Enterprises including providers of cloud-based services often employ cluster storage systems to meet data storage needs. Cluster storage systems may distribute data volumes to a set of storage nodes forming a cluster, and one technique that cluster storage can use to improve data security is to maintain backup or mirror copies of volumes. A storage node maintaining a backup or mirror copy of a base volume is generally not the storage node that maintains the base volume, so that the storage node maintaining the backup copy can be used if the storage node maintaining the base volume becomes unavailable. In a mirrored volume environment, the storage cluster synchronizes the base and backup volumes, so that if the ransomware encrypts base volumes, the backup volumes may also be encrypted. After ransomware has penetrated the system and encrypted files, the user may therefore be unable to access their data even from the backup. Some prior systems and methods for defending against ransomware try to detect and prevent ransomware when the ransomware tries to take control of a system or its data. However, detection and blocking of ransomware can be difficult and is subject to false positives that may disrupt or interfere with the efficiency or operation of a user’s system.
The drawings illustrate examples for the purpose of explanation and are not of the invention itself. Use of the same reference symbols in different figures indicates similar or identical items.
A storage system in accordance with an example of the present disclosure may employ one or more storage nodes implemented in one or more servers with each storage node including at least one storage or service processing unit (SPU). Each of the SPUs provides storage services to storage clients seeking use of virtual volumes that the SPU maintains. In maintaining the virtual volumes, the SPUs always write new data for the virtual volumes to empty physical storage locations, i.e., physical storage location that do not currently store valid data. The SPUs do not overwrite old data of the virtual volumes, and the old data remains in physical storage until a garbage collection process determines that the old data is unneeded and therefore invalid. Each SPU has a communication link to a cloud-based service, and the SPUs when performing storage services can report I/O information and data analysis to the cloud-based service. Based on the I/O information and data analysis the SPUs report, the cloud-base service may employ methodologies to detect anomalies in storage activity suggesting a malware attack, and the cloud-based service may instruct the SPUs to retain the old data that anomalous activity was overwriting. If an attack is confirmed, e.g., ransomware or other malware is later determined to have encrypted or taken control of data, the SPUs still retain the old data, e.g., in snapshots of virtual volumes, and the virtual volumes may be rolled back to a state where the data is an unencrypted and accessible.

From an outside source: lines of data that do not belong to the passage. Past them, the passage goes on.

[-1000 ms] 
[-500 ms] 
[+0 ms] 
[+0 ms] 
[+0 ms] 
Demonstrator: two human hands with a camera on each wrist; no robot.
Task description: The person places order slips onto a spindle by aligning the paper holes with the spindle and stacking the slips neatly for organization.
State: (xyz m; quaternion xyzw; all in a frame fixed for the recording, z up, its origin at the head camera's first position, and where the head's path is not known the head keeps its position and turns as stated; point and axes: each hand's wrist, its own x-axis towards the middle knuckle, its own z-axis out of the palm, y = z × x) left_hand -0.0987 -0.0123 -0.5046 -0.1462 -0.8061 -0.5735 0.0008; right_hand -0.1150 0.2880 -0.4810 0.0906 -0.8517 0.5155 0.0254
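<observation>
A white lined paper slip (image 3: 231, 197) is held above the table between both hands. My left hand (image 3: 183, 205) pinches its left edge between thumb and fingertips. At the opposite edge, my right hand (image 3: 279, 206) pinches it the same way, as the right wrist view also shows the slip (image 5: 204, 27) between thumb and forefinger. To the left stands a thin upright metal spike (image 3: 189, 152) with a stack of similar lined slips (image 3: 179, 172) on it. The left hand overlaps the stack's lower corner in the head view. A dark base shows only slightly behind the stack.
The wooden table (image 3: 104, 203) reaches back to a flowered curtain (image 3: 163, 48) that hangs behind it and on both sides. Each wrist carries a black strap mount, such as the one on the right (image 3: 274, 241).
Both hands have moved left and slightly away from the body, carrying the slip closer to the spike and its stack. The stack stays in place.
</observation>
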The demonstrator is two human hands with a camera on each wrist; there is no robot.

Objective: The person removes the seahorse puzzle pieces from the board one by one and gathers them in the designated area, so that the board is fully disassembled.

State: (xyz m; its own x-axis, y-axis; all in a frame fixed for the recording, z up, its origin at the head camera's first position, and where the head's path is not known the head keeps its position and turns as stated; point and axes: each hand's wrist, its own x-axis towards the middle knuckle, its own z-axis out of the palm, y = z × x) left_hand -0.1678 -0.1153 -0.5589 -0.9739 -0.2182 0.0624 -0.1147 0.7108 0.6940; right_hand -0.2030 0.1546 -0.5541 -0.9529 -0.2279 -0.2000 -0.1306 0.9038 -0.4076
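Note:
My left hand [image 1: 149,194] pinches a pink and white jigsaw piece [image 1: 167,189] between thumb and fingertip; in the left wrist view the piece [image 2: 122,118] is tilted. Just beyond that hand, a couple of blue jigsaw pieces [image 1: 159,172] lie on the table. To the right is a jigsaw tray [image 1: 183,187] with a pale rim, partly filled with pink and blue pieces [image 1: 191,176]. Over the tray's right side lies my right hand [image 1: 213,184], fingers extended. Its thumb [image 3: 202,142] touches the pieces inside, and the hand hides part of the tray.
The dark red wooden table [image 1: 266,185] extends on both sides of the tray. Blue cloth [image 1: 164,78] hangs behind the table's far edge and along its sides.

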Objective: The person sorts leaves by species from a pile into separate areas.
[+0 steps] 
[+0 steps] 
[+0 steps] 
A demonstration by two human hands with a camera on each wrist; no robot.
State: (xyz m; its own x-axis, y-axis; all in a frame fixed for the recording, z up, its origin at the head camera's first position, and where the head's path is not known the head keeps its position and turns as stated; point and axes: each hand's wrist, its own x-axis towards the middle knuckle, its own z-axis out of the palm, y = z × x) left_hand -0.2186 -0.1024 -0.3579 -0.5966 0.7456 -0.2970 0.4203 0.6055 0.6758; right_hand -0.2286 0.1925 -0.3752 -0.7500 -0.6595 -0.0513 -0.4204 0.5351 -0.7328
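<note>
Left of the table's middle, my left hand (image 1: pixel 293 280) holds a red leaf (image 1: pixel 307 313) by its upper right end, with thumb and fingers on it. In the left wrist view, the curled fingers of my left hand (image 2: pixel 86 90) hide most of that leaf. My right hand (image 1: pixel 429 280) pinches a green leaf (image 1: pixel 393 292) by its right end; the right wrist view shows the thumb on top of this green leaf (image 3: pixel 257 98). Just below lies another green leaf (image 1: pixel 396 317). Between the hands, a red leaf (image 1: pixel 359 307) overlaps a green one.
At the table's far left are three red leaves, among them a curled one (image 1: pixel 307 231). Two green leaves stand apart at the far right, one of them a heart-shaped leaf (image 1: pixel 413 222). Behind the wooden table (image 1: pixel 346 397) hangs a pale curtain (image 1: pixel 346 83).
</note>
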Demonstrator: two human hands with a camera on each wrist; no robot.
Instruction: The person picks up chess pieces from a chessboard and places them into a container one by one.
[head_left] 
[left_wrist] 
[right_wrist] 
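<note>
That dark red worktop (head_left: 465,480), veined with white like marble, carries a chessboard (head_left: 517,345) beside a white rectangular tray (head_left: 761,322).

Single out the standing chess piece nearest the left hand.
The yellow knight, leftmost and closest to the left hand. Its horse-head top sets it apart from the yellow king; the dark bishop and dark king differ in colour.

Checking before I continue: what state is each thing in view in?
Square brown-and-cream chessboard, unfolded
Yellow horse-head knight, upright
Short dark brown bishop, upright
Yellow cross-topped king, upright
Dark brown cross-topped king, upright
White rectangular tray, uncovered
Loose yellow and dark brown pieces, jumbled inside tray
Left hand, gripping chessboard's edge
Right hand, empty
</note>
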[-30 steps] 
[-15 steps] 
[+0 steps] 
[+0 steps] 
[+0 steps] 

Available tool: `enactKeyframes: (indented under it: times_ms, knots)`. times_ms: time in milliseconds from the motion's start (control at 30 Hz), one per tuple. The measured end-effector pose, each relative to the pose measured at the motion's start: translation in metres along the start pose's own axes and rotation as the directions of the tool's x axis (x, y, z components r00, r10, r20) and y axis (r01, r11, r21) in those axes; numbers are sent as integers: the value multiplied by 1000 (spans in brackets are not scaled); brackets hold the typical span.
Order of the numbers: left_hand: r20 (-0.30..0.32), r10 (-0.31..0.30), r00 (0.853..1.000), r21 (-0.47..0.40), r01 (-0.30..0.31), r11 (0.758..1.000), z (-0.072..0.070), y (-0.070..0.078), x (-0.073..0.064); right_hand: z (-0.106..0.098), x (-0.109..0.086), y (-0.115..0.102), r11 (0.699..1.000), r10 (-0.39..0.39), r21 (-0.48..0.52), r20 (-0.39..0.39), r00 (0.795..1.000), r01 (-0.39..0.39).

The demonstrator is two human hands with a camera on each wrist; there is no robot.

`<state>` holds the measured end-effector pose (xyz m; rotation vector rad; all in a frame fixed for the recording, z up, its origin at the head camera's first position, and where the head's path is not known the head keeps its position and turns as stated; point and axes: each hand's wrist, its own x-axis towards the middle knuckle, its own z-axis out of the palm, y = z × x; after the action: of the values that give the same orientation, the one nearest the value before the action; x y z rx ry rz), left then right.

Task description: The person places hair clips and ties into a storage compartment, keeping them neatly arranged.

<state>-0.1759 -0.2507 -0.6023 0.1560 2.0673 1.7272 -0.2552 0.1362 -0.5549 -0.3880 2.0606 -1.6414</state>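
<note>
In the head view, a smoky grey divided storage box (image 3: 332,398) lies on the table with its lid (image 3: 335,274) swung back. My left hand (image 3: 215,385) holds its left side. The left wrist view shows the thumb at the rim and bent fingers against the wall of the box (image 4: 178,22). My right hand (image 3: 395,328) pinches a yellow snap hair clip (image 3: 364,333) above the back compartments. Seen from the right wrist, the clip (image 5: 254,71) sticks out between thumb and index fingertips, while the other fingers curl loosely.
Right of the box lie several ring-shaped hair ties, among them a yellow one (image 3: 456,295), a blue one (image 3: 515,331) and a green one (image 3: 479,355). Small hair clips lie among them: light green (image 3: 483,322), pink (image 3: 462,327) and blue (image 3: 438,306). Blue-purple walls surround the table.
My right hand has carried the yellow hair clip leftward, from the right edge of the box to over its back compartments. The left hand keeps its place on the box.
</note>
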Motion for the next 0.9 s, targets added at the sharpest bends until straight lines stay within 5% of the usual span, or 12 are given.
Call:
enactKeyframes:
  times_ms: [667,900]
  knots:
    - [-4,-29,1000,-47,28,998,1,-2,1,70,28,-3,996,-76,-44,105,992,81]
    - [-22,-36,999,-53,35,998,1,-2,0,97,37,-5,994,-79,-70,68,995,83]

Each SPU 120 has hardware including a host interface 122, communication interfaces 124, a storage interface 128, and a processing system 130.
Host interface 122 provides communications between the SPU 120 and its host server 110. For example, each SPU 120 may be installed and fully resident in the chassis of an associated host server 110, and each SPU 120 may be a card, e.g., a PCI-e card, or printed circuit board with a connector or contacts that plug into a slot in a standard peripheral interface, e.g., a PCI bus in host server 110. Host interface 122 includes circuitry that complies with the protocols of the host server bus.
Communication interfaces 124 in an SPU 120 provide communications with other SPUs 120 and to other network connected devices. Multiple SPUs 120, e.g., SPUs 120-1 to 120-N in
Storage interfaces 128 in SPUs 120-1 to 120-N include circuitry and connectors for attachment to devices of respective backend storage 150-1 to 150-N, sometimes generically referred to herein as backend or persistent storage 150. Each SPU 120 may thereby control its backend storage 150. Backend storage 150 may employ, for example, hard disk drives, solid state drives, or other nonvolatile/persistent storage devices or media in which data may be physically stored, and backend storage 150 particularly may have a redundant array of independent disks (RAID) 5 or 6 configuration for performance and redundancy.
Processing system 130 in an SPU 120 includes one or more microprocessors, microcontrollers, or CPUs 132 with memory 134 that the SPU 120 employs to manage one or more physical storage devices of backend storage 150 and provide storage services to clients. In the illustrated example, processing system 130 particularly implements a set of modules including a management module 141, an I/O processor 142, a garbage collection module 143, and a data analysis module 144. In other examples, SPU 120 may additionally implement modules that provide other storage functions such as data deduplication, encryption and decryption, or compression and decompression. PCT Pub. No. WO 2021/150576 A1, entitled “Primary Storage with Deduplication” describes some examples of storage systems with additional storage functions such as deduplication, which is hereby incorporated by reference in its entirety.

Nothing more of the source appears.